■ Exercise goal
Only one span of the listing below should come back. It runs from the line with "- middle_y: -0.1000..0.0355" through the line with "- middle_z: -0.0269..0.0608", and each of its lines must be reproduced exactly.

■ Collected material

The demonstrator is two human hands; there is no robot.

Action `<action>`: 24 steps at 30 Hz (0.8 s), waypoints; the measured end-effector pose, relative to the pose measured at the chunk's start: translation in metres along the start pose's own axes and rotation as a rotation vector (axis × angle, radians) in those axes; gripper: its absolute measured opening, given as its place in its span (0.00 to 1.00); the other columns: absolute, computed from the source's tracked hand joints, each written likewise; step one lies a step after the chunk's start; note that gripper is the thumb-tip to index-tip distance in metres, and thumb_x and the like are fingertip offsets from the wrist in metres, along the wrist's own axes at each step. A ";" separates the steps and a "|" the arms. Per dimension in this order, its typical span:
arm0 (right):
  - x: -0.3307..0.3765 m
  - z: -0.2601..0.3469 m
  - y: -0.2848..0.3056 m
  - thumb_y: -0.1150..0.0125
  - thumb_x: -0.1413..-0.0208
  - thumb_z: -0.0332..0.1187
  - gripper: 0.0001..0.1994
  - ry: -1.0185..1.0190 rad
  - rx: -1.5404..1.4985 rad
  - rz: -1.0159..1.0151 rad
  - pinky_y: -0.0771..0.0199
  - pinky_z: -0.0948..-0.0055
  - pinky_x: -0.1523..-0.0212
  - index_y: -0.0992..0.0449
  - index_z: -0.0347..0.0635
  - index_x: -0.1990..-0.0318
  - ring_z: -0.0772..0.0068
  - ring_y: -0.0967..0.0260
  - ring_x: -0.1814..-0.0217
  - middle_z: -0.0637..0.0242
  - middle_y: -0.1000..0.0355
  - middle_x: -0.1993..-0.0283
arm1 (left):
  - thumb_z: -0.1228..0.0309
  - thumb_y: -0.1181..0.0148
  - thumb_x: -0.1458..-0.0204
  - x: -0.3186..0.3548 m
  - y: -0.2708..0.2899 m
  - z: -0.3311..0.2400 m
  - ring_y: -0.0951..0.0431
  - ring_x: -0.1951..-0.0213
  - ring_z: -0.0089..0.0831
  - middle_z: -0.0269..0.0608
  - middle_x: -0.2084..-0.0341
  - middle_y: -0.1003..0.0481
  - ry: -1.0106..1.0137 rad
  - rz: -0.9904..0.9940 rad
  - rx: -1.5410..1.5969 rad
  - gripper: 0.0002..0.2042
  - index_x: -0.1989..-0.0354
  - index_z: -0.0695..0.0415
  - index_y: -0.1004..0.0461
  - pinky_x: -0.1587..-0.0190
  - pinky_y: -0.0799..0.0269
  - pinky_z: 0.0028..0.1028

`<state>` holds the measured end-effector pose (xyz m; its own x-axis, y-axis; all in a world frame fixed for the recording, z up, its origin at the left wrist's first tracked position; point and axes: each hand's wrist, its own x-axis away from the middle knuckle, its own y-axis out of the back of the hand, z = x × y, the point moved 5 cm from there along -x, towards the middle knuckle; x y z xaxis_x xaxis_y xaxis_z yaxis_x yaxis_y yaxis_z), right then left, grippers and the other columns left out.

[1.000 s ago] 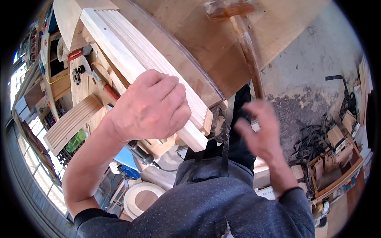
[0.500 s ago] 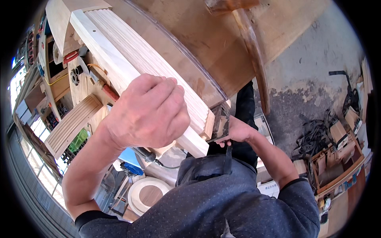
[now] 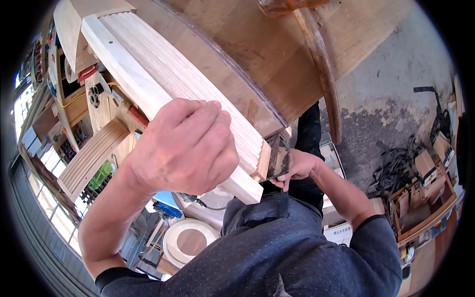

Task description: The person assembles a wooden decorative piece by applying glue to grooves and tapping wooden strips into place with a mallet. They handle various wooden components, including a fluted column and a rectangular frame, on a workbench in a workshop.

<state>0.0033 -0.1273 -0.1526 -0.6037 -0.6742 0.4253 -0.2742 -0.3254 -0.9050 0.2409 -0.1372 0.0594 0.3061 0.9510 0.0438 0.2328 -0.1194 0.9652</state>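
My left hand (image 3: 190, 148) is closed round a long pale wooden strip (image 3: 131, 79), its knuckles up. That strip lies along the near side of a grooved wooden panel (image 3: 183, 74), on a slant from upper left down to the middle. At the panel's near end a dark, worn block (image 3: 278, 156) sits at the workbench's corner. Against this block, low by my waist, is my right hand (image 3: 300, 164) with its fingers curled; what they grip is hidden.
A wooden-handled hammer (image 3: 316, 64) lies on the workbench (image 3: 252, 54). Left of me are another grooved panel (image 3: 94, 153) and a round wooden piece (image 3: 190, 241). A wooden box (image 3: 420, 213) and dark cloth (image 3: 391, 168) lie on the floor at right.
My right hand has turned slightly, with a finger now extending down below the block. The strip and my left hand sit almost as before; the whole view has shifted a little.
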 end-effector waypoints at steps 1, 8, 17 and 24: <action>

■ Result of the exercise
  - middle_y: -0.1000..0.0355
  - middle_x: -0.1993..-0.0283
arm1 (left):
  - thumb_z: -0.1228..0.0309
  - thumb_y: -0.1181..0.0148
  - thumb_x: -0.1458..-0.0204
  - x: -0.3186..0.3548 m
  - y: -0.2708..0.2899 m
  - z: -0.3311..0.2400 m
  - ring_y: -0.0951..0.0431
  - ring_x: -0.1951..-0.0213
  - ring_z: -0.0089..0.0831
  - middle_z: -0.0269..0.0608

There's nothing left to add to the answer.